All Products
Search
Document Center

MaxCompute:JSON data type

Last Updated:Mar 26, 2026

Use the JSON type to store semi-structured data in MaxCompute. On write, MaxCompute automatically extracts a public schema and stores those fields in columnar format. On read, column pruning scans only the fields your query touches — giving you faster query performance and lower storage than STRING.

When to use the JSON type

Situation Recommendation
Data is semi-structured JSON; schema varies across rows Use the JSON type
Schema is fully fixed; all fields are always present Use typed columns — better type safety and broader SQL compatibility
You need ORDER BY, GROUP BY, or JOIN on the JSON column Use typed columns — these operations are not supported on JSON

How it works

When you insert JSON data, MaxCompute automatically extracts a public schema from the data and performs optimizations. Fields in the public schema are stored in columnar format. Fields that are not in the public schema are stored as BINARY.

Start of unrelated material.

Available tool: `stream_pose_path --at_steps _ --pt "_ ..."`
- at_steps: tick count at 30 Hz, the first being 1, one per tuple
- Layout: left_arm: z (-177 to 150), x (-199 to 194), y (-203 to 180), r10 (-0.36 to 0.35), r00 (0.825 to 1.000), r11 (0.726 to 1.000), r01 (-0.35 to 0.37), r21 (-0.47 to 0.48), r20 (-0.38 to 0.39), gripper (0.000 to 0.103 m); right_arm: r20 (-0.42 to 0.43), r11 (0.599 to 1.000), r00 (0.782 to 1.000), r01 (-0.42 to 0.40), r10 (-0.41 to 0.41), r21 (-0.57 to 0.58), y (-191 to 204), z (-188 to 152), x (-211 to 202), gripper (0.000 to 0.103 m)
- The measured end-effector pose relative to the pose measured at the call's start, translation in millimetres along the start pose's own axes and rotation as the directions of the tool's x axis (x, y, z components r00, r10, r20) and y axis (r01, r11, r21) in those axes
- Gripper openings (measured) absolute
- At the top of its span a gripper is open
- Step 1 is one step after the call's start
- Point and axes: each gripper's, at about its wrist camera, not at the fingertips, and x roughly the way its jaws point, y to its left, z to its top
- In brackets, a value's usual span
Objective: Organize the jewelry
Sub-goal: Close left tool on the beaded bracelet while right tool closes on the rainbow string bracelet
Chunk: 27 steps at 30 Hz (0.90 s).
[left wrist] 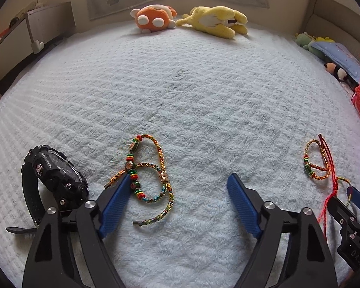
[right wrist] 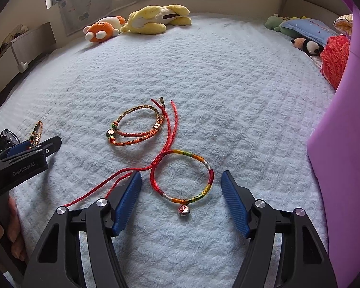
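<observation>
Left wrist view alone shows the black digital watch (left wrist: 52, 180) whole, lying on its side at lower left with its strap curving toward the bottom edge. Just right of it lies a multicoloured braided bracelet with beads (left wrist: 147, 180), coiled in loose loops whose long axis runs from upper left to lower right. The left gripper (left wrist: 177, 187) has its jaws apart with nothing pressed between them; its left blue finger (left wrist: 115, 204) overlaps the bracelet's edge, though whether it touches I cannot tell.

Only the right wrist view shows the red cord bracelet with rainbow band (right wrist: 182, 176) in full: a round loop at lower centre, a small silver bell (right wrist: 183, 211) hanging at its near edge, and red tails running up and toward lower left. It lies between the spread jaws of the right gripper (right wrist: 181, 180), which do not press it. Above it sits an orange-and-gold braided bracelet (right wrist: 136, 129), its oval lying left to right; the left view shows this one small at far right (left wrist: 316, 160).

Everything rests on a pale blue fleecy blanket (left wrist: 192, 91) over a bed. An orange plush toy (left wrist: 153, 19) and a yellow plush toy (left wrist: 216, 20) lie at the far edge, more soft toys at right, and purple fabric (right wrist: 343, 144) fills the right wrist view's right side. A hand (right wrist: 2, 230) shows at lower left there.
</observation>
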Motion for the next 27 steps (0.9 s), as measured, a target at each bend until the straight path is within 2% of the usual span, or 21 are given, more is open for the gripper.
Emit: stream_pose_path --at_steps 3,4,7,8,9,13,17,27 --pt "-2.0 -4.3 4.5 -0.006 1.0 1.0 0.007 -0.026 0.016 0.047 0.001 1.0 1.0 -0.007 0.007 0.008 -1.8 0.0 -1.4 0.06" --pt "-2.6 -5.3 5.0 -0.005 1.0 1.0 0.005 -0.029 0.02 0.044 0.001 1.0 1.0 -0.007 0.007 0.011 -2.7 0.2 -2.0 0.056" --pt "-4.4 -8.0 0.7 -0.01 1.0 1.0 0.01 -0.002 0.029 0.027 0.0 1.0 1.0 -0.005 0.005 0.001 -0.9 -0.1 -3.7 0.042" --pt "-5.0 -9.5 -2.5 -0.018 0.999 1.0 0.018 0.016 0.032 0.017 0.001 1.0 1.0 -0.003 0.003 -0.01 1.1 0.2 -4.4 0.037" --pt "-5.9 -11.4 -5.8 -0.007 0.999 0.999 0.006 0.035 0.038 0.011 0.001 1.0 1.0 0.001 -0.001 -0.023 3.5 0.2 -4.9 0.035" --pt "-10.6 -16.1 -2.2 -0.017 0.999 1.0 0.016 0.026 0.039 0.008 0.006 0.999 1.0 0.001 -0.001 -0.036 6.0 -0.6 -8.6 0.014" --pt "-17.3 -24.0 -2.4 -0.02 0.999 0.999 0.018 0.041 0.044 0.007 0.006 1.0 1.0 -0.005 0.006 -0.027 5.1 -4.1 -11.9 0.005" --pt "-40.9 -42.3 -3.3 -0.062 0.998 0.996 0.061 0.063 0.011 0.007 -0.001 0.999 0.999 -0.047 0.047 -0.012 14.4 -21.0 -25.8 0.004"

For example, given three rows with fields a, b, and c:

INSERT INTO json_table
SELECT json_parse(string_val)
FROM   string_table;

MaxCompute extracts the public schema <"a":binary, "b":bigint, "c":bigint>. A subsequent query that reads only b and c scans just those columns:

SELECT json_val["b"], json_val["c"]
FROM   json_table;
-- Column pruning keeps only b and c.
+------+------+
| _c0  | _c1  |
+------+------+
| 2    | NULL |
| 2    | NULL |
| NULL | 3    |
+------+------+

JSON values are stored using MaxCompute internal types. Because of this mapping, values outside the BIGINT or DOUBLE range will overflow or lose precision.

Prerequisites

Before you begin, make sure you have:

  • A MaxCompute project with the JSON type enabled (see Enable the JSON type)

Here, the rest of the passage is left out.